In the records below, work out how many lines hold the word "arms". Report the number alone.
MATERIAL PROVIDED START
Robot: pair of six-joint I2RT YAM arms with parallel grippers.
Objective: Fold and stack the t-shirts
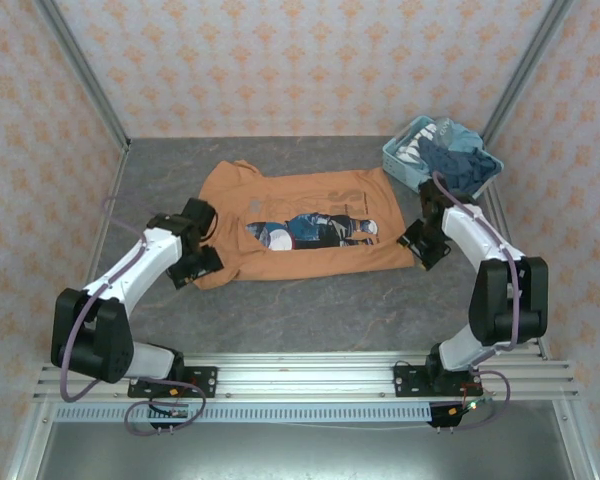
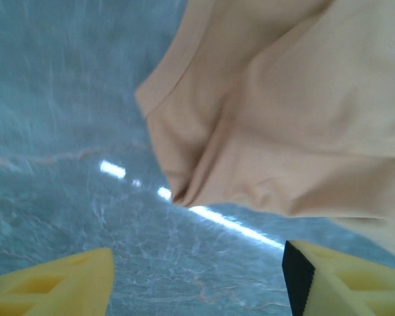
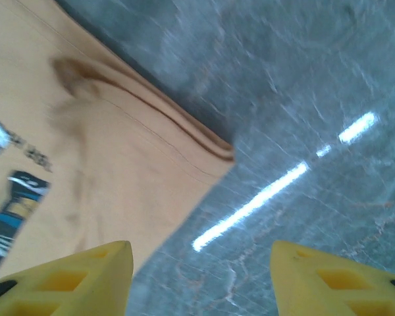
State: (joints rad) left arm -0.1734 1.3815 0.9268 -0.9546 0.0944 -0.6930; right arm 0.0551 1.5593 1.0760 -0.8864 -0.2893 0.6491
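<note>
Left claw point(image 2: 197, 286): open; I see its yellow fingers point(image 2: 52, 283) spread wide, with bare table point(image 2: 66, 131) between them.
Right claw point(image 3: 201, 280): open too, holding nothing.
Orange tee point(image 1: 310, 195): flat mid-table, print up, between my two claws; a bunched edge sits just ahead of the left one and a corner just ahead of the right.
Basket point(image 1: 392, 158): far right corner, with a blue tee point(image 1: 450, 160) heaped inside.
</note>
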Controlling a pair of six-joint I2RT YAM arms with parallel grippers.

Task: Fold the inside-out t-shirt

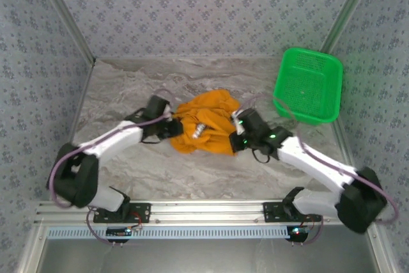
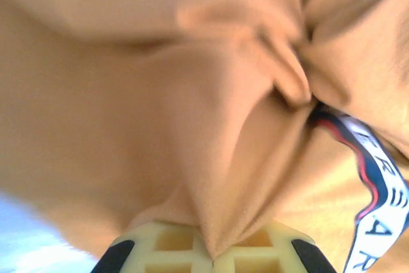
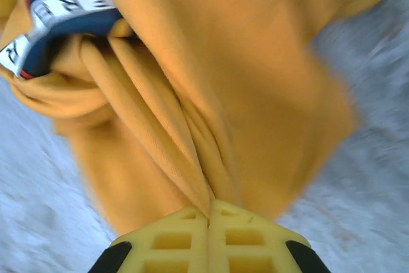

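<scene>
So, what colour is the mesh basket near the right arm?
The basket is bright green; the top external view shows it best.

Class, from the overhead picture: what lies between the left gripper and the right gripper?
The bunched orange t-shirt lies between the left gripper and the right gripper, seen in the top view; each is shut on a fold of it.

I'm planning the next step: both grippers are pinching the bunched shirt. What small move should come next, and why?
Probably lift both a little and draw them apart. The left gripper and right gripper are each shut on a pleat of the t-shirt, which lies crumpled in a heap on the table; it likely needs spreading flat before any fold.
</scene>
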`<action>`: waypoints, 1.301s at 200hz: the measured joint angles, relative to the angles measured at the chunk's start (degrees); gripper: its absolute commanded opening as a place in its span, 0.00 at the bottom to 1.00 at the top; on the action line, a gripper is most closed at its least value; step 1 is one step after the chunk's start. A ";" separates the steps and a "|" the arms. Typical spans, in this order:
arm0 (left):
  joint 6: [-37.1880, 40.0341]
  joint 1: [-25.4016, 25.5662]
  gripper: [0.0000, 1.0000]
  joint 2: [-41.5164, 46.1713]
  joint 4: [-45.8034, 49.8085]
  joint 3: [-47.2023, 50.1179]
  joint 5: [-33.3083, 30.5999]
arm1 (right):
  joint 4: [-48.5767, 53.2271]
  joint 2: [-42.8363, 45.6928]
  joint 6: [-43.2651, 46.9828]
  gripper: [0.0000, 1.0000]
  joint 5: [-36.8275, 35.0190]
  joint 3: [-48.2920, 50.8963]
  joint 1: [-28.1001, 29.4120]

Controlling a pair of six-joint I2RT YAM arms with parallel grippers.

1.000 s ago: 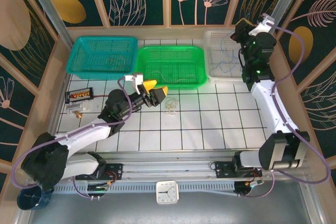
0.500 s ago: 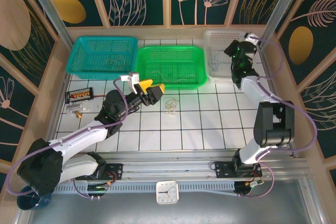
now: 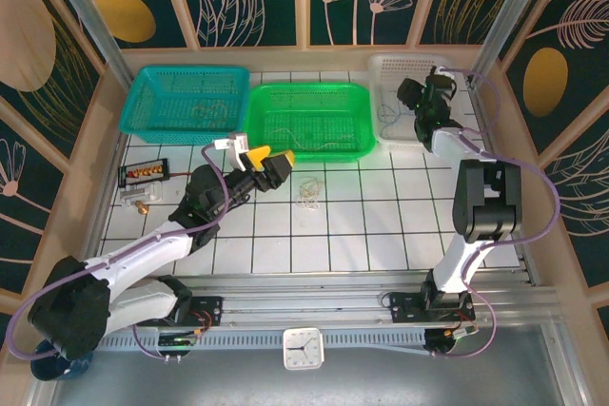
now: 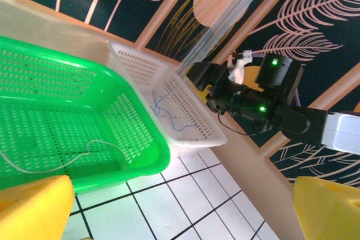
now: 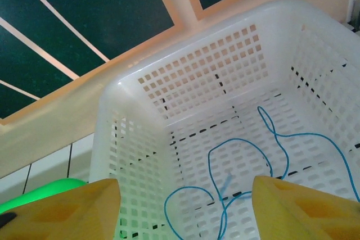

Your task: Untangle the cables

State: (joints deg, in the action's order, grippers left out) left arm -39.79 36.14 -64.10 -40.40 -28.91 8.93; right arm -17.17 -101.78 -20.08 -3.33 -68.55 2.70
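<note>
Cable [image 5: 239, 139] in white basket [image 5: 197, 77]; green basket [image 4: 45, 77]; left end effector [image 4: 183, 195], right end effector [image 5: 185, 195] released

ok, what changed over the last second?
Right gripper came down over the white basket, arm folding; its jaws now stand apart above the blue cable lying there. Left gripper edged a little toward the green basket, still open. Cable clump on the tiles stayed put.
</note>
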 measured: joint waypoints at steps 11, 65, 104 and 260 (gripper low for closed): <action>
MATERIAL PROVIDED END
- **FINAL ANSWER**
4